Profile Image for Scott.
402 reviews17 followers
May 19, 2021
I think what made this different was the super-omniscient narrator...addressing motivations, thoughts, and in-depth reasoning of all characters. It made for a very fast-paced narrative and I found myself compelled despite the unlikability of virtually every character...very interesting. I'm looking forward to the rest of the series.
Profile Image for Daniel Sevitt.
1,433 reviews140 followers
December 24, 2019
Cold-blooded and cautious like its hitman protagonist. A super slice of Glasgow gothic with crooks and coppers, villains and vice, in constant orbit. I picked this up to make up numbers for free delivery. Turned out to be a bit of a cracker.

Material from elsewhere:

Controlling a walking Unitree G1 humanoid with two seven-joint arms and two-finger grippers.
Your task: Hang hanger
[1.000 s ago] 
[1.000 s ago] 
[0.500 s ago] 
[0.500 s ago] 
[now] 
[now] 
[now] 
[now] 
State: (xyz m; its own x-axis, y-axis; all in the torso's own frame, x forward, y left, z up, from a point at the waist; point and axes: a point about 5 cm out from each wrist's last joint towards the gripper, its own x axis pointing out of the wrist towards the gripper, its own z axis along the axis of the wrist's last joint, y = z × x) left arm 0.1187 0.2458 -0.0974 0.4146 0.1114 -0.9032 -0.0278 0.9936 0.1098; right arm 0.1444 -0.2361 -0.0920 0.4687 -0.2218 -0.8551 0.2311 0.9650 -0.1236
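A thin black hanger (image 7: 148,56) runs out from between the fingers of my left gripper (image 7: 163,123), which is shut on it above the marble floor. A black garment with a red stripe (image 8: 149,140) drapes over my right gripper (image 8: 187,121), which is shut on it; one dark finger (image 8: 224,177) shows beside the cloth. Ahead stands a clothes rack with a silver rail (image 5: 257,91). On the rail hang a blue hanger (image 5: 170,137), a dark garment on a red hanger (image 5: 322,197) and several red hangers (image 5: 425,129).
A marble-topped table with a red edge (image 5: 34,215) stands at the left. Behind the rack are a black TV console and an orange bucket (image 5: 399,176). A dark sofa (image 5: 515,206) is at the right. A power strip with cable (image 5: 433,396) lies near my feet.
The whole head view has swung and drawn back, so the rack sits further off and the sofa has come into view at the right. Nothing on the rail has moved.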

Profile Image for Woody Chandler.
355 reviews6 followers
October 16, 2018
A little background on this & the others in the series - I had them all on my "Want to Read" list with no real sense of urgency until a recent foray to Jim Thorpe, PA & a visit to a local used bookstore. They had the 2nd & 3rd installments for sale, so I purchased them & then requested this one through an Inter-Library Loan (ILL). If you ever need a motivation to read a book, do an ILL since the overdue fines are steep! Starting at $60. steep. 8=O


The title is rather ironic since yes, the titular character's death was necessary to put a gangland takeover in motion, but it was not really necessary in the greater scheme of things. The book & its events introduce us to a host of characters from Glasgow, Scotland's underworld & the filth who pursue them. It was not the best in the series, but it is a necessary read if you are going to have any hope from then on. The pace is quick, the dialogue is snappy, but in comparison to the rest of the series, it is only 4/5.
Profile Image for Alberto Illán Oviedo.
170 reviews6 followers
August 11, 2023
Un encargo, algo sencillo. Matar a Lewis Winter. Un sicario, efectivo, profesional. ¿Qué puede salir mal? ¿Nada? ¿Todo? Serie negra en estado puro. Personajes grises, con un sentido moral muy particular, preocupados por sí mismos, por su supervivencia. Todo es profesional, nada es personal. Muy recomendable.